» EXERCISE REQUIREMENTS
From the data below, copy exactly the lines that lie between the one holding "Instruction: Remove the" and the one holding "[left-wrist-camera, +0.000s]", including both, and nothing more.

◆ ◆ ◆

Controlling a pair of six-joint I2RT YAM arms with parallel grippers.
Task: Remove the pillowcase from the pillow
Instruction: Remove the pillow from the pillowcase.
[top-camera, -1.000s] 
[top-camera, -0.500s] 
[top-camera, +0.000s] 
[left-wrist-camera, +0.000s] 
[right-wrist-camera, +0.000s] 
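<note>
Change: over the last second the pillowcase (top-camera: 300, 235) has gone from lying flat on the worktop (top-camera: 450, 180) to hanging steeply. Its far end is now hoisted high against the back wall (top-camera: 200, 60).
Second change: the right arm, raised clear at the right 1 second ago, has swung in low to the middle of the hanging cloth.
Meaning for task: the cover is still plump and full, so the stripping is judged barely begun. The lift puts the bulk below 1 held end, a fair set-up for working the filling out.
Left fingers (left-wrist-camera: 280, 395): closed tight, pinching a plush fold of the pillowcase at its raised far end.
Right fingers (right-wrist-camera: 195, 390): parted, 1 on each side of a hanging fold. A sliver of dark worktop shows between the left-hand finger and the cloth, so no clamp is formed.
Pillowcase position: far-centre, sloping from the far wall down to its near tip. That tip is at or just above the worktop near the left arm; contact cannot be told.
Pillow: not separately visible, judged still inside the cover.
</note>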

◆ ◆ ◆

» ANSWER TO THIS PROBLEM
Instruction: Remove the pillow from the pillowcase.
[top-camera, -1.000s] 
[top-camera, -0.500s] 
[top-camera, +0.000s] 
[left-wrist-camera, +0.000s] 

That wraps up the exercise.